= Beginning of Section =
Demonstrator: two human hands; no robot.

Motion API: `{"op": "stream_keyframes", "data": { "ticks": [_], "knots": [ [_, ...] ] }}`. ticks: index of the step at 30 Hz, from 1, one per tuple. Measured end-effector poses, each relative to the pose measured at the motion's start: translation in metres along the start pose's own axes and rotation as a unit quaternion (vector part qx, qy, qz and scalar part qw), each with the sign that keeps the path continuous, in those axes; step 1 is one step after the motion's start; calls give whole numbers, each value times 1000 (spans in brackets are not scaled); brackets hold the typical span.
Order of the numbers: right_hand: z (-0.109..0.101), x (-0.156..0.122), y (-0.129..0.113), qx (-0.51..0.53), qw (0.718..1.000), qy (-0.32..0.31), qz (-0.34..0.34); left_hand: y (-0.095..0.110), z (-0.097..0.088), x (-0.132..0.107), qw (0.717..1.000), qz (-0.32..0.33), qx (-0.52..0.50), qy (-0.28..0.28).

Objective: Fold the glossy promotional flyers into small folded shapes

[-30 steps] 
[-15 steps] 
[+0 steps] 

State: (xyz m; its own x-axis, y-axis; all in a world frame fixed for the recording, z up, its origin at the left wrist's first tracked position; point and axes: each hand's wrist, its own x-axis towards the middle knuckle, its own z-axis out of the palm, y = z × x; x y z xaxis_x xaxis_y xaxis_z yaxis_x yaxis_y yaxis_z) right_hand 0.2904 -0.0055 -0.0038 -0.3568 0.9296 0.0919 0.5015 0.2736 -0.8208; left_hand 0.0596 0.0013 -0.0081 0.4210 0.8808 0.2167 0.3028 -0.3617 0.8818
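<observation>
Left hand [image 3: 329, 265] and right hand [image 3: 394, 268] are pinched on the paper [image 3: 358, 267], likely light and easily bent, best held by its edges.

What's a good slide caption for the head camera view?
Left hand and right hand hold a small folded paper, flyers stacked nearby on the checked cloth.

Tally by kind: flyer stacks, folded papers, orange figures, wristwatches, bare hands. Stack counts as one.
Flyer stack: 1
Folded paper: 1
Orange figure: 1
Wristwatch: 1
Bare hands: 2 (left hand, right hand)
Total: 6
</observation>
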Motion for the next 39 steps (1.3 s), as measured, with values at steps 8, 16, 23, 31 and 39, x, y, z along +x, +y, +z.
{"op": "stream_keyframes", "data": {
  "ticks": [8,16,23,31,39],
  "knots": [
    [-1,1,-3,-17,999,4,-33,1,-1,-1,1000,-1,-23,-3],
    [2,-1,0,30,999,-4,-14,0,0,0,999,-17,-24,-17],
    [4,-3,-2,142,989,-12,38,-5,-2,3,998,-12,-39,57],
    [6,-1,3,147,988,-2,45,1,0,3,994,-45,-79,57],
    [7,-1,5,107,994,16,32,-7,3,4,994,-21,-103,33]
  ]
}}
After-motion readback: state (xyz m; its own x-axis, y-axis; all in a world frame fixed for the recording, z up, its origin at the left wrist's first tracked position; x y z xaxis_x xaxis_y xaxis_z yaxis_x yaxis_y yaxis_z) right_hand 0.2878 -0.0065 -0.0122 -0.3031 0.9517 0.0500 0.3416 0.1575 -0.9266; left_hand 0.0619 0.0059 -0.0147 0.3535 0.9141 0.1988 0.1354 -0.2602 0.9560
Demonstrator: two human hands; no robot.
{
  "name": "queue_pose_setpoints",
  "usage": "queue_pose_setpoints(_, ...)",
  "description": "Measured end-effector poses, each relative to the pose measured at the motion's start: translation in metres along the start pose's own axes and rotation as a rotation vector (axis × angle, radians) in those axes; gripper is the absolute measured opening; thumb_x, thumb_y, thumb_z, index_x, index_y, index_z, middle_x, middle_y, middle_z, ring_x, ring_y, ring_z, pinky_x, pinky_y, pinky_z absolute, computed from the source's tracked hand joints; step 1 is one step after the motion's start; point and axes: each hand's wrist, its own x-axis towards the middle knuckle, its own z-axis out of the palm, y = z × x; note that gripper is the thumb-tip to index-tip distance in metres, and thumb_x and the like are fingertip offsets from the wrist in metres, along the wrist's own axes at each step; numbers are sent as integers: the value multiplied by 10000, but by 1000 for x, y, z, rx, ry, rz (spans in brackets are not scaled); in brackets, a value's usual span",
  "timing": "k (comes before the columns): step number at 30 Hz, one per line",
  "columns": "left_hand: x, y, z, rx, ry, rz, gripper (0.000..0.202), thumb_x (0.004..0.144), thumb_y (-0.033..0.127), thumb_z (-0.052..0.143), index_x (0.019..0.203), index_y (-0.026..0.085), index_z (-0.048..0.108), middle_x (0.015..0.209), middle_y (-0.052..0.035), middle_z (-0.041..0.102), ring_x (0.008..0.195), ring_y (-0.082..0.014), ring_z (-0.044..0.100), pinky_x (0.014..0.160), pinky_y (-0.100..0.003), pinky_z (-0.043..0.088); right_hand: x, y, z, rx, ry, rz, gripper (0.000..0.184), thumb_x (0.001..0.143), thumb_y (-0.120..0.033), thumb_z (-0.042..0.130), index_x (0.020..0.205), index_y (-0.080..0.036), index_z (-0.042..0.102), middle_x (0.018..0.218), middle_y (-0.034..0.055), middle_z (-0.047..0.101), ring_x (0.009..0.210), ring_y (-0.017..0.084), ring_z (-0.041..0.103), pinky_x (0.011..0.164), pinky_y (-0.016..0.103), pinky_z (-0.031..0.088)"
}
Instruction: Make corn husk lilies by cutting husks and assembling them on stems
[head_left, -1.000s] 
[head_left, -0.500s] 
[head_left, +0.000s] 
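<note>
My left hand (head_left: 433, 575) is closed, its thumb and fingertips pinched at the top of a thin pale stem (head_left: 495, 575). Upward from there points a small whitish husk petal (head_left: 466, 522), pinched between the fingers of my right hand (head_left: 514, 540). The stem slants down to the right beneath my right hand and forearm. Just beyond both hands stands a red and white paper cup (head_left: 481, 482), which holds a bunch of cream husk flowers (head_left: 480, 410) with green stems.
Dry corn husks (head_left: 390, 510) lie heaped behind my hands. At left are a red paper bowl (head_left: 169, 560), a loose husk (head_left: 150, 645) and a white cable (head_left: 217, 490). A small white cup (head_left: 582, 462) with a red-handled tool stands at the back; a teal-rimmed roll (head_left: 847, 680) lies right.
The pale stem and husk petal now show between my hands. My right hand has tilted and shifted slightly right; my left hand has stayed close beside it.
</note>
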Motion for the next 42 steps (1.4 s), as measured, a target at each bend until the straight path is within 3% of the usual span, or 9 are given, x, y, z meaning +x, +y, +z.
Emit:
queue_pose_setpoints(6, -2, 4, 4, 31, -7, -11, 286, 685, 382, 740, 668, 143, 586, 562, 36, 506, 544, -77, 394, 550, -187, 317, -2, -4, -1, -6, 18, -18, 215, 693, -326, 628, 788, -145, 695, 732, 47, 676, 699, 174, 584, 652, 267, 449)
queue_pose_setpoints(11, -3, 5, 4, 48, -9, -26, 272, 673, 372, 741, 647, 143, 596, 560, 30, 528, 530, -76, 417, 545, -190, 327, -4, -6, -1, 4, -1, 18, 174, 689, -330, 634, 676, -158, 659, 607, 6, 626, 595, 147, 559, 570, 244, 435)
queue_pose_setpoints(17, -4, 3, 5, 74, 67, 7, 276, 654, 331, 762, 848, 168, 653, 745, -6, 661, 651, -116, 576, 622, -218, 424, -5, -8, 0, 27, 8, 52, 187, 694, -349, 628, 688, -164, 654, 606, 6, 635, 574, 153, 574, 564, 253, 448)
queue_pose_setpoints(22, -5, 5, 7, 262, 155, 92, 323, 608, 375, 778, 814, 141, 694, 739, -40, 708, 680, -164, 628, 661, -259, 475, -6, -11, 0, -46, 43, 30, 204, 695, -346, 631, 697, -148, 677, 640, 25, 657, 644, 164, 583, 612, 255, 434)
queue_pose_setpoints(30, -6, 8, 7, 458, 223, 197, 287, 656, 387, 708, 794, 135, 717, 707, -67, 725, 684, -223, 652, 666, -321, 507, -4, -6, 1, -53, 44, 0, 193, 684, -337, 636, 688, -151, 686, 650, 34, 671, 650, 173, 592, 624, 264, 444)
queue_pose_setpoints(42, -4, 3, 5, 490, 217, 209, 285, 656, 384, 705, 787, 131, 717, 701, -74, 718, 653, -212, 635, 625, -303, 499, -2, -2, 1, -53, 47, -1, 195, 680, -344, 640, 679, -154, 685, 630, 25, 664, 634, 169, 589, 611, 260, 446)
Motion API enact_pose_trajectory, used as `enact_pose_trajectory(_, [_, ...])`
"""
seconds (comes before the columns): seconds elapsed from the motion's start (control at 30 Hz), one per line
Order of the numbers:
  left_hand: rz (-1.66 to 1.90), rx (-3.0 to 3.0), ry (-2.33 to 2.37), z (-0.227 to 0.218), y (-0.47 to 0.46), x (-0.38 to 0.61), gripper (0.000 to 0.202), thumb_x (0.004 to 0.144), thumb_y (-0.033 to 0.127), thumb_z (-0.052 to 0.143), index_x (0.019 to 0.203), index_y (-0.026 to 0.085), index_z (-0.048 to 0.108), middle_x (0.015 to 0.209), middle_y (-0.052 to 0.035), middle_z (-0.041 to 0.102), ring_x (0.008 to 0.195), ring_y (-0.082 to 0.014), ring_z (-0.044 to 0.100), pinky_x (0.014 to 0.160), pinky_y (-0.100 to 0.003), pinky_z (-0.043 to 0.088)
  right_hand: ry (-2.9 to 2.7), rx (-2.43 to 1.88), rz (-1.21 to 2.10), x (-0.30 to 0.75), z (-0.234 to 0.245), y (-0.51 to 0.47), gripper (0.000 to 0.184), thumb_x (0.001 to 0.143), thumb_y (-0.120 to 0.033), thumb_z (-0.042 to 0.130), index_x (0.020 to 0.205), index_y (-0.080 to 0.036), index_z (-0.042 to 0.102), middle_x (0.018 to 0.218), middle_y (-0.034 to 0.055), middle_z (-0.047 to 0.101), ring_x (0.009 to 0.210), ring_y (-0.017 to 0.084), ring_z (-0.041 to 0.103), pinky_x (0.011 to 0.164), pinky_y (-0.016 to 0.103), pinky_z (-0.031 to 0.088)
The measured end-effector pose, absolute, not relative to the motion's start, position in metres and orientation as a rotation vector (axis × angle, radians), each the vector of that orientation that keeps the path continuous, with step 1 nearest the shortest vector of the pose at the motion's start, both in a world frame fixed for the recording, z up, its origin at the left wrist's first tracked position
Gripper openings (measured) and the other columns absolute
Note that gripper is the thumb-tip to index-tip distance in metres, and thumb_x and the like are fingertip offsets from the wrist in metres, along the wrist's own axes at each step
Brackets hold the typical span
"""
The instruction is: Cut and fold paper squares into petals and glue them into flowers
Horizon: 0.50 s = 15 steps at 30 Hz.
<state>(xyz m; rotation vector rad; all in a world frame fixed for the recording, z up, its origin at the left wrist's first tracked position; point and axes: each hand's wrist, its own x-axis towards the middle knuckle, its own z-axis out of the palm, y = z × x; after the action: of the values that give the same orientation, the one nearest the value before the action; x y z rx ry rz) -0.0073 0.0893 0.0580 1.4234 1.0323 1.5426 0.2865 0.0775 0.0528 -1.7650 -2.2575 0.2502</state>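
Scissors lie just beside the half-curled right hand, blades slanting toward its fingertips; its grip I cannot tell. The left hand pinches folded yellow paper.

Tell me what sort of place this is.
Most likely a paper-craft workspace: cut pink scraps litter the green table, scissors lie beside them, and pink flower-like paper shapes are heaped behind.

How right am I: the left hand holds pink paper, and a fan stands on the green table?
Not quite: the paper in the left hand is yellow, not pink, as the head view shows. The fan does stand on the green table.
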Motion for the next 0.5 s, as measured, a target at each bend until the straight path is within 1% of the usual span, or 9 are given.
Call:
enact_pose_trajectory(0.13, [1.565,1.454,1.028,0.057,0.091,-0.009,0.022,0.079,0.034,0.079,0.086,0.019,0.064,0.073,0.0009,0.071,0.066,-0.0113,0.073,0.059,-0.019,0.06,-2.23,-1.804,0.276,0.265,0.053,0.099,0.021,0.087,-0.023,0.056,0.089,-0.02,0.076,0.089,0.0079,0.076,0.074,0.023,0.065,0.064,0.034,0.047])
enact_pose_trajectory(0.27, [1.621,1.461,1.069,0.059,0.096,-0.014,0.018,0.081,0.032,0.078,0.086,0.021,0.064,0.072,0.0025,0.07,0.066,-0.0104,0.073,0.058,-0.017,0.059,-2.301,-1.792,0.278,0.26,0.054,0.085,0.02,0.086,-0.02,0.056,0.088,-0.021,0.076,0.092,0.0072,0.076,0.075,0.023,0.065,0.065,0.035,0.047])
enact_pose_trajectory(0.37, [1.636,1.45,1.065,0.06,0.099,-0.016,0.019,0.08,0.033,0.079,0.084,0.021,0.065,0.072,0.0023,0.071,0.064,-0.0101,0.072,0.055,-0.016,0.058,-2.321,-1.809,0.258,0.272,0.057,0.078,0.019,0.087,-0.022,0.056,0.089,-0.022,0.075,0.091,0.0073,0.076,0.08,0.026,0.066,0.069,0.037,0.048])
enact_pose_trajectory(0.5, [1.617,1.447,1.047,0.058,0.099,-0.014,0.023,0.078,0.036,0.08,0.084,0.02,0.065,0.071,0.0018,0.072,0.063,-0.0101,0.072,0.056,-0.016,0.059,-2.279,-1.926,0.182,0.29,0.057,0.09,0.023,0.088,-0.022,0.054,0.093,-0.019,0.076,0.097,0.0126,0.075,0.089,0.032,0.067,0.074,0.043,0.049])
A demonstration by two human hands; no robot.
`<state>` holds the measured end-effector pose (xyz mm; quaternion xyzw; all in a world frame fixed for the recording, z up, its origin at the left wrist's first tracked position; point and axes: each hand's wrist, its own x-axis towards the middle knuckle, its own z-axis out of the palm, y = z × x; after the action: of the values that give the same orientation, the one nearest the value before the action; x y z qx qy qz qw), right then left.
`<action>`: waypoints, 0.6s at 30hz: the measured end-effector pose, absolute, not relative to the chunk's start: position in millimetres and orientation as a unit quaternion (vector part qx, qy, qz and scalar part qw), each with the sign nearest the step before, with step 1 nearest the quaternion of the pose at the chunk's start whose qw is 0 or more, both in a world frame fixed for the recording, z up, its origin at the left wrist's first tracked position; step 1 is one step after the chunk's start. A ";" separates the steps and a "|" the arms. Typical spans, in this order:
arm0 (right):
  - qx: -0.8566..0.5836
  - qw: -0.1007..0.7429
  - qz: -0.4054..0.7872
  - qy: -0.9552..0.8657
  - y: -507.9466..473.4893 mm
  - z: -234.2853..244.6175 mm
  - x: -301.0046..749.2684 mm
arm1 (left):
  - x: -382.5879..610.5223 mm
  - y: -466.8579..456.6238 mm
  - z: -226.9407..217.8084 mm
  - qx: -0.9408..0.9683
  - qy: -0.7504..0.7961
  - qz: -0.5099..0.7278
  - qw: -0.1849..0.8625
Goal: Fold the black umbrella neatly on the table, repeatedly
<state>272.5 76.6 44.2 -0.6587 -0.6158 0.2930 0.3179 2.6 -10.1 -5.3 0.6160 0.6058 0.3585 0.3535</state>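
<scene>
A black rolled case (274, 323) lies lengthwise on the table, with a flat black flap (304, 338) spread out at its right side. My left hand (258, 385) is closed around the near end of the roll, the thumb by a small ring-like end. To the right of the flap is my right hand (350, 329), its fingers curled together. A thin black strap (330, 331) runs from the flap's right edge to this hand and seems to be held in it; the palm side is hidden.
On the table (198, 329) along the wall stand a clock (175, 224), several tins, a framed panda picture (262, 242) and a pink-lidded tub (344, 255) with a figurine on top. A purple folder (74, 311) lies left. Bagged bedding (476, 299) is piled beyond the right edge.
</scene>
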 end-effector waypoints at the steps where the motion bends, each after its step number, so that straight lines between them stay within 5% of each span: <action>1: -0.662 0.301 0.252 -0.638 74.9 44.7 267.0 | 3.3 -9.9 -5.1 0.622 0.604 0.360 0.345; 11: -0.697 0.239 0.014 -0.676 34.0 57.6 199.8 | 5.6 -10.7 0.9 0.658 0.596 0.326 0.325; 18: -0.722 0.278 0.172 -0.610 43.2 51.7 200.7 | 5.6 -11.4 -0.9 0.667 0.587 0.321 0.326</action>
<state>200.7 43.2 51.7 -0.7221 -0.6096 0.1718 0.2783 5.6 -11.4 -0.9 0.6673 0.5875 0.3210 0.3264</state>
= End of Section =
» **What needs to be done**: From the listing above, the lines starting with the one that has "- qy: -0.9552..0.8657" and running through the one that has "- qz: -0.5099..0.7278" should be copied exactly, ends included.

» **Expected answer**:
  - qy: -0.9552..0.8657
  - y: -507.9466..473.4893 mm
  - z: -234.2853..244.6175 mm
  - x: -301.0046..749.2684 mm
arm1 (left):
  - x: -382.5879..610.5223 mm
  - y: -466.8579..456.6238 mm
  - z: -226.9407..217.8084 mm
  - qx: -0.9408..0.9683
  - qy: -0.7504..0.7961
  - qz: -0.5099..0.7278

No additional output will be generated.